Три дня посольство никто не беспокоил. Но и выход в город был запрещен. Наконец, 24 февраля, их ждала встреча с самыми важными чиновниками великого князя.
Первый вошедший в столовую горницу, был ростом высок, широк в кости. На плечах богатая шуба на лисьем меху, опоясанная серебряным ремнем, на голове высокая горлатная шапка, которую он тут же скинул, поклонился то ли иконам, судя по крестным знамениям, то ли послам. Лицо чисто, взгляд светел, но тяжел – ум за милю видно. Волосы русые кудрявятся, борода недлинная, сединой не тронутая.

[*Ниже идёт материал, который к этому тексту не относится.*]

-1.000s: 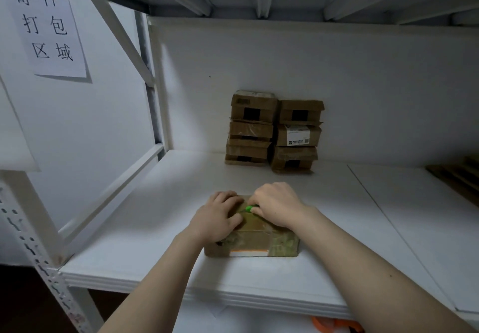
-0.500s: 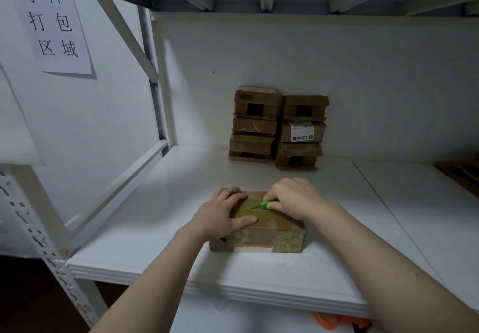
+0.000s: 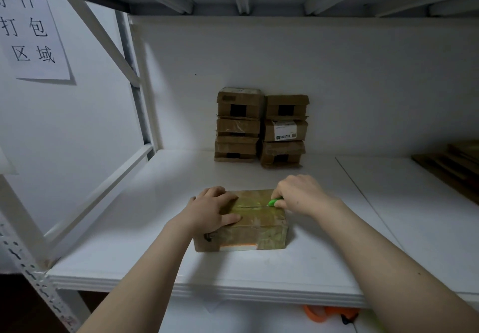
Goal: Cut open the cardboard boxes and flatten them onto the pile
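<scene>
Lying flat near the front edge of the white shelf (image 3: 129, 229), the taped box (image 3: 259, 222) looks light and fairly stiff. Its glossy tape skin is probably a little slippery, so it likely needs pinning from above rather than gripping at the sides. The left hand (image 3: 211, 209) does just that, with fingers spread and nearly straight, pressing on the left part of the lid and holding nothing. The right hand (image 3: 300, 194) has its fingers curled round a green cutter (image 3: 273, 202), whose tip meets the lid's centre seam close to the right edge. A thin dark slit runs along that seam.

Compared with half a second ago, the cutter has travelled rightward from beside the left thumb to almost the end of the lid, while the left hand has stayed put. More stacked boxes (image 3: 261, 130) wait against the far wall, and flattened cardboard (image 3: 456, 166) lies at the far right.
</scene>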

– То Алексей Адашев, канцлер, правая рука великого князя. – Тихо, так чтоб слышали лишь Лейонхувуд, Петри и Агрикола, произнес побывавший уже в Москве Юханссон.
За Адашевым вошел второй – одет не хуже, по виду ровесник, может чуть старше, только ростом поменьше, да худоватее. Лицо постное, бесцветное, глаз почти не видно, прикрыты словно сонные, но уж глянет, ухватит все и вся, словно коршун, да утащит под панцирь своего внешнего безразличия. Борода узкая, длинная, к поясу клином устремляется. Тоже шапку скинул, явив сплошную лысину, поклонился, опять же не ясно – иконам, иль послам. Перекрестился.
– Иван Висковатов. – Снова зашептал Юханссон. – Глава посольской канцелярии и хранитель царской печати.
– А, архимандрит… - Узнал Кнута Адашев. – Помню. Встречались. Сызнова здесь? Ну, с добром словом тебя. Подскажешь своим, коль надобно будет. Ты – человек уже бывалый, о наших порядках ведаешь, дабы глупостей сродни новгородским не творили боле. – Голос царского окольничего приятным басом наполнил горницу.
Послы переглянулись. В том, что наместник Глинский все уже доложил в Москву, сомнений у них не было, но теплилась маленькая надежда, что как-то все само собой забудется, коль они доехали до города – резиденции великого князя. Нет, напомнили сходу! Если б знали послы творение Данте Алигьере, то повторили бы вслед за великим итальянцем: «Оставьте всякую надежду, входящие сюда!».
– О том после толковать будете. С самим государем, Иоанном Васильевичем. – «Успокоил» их Адашев, усмехнувшись в усы.
Как толковать эту усмешку? Как предупреждение, угрозу или, напротив, знак того, что столь знатного вельможу особо не волновало случившееся в Новгороде? Стараясь отвлечься от мрачных мыслей, Лаврентиус Петри с помощью переводчика представил всех членов посольства, а Стен Эрикссон сделал несколько шагов вперед и передал Адашеву, почтительно склоняясь, личное послание короля Густава, а также верительную грамоту. Окольничий ответил кивком головы, небрежно глянул на целостность печатей и, не разворачивая, тут же передал бумаги Висковатову.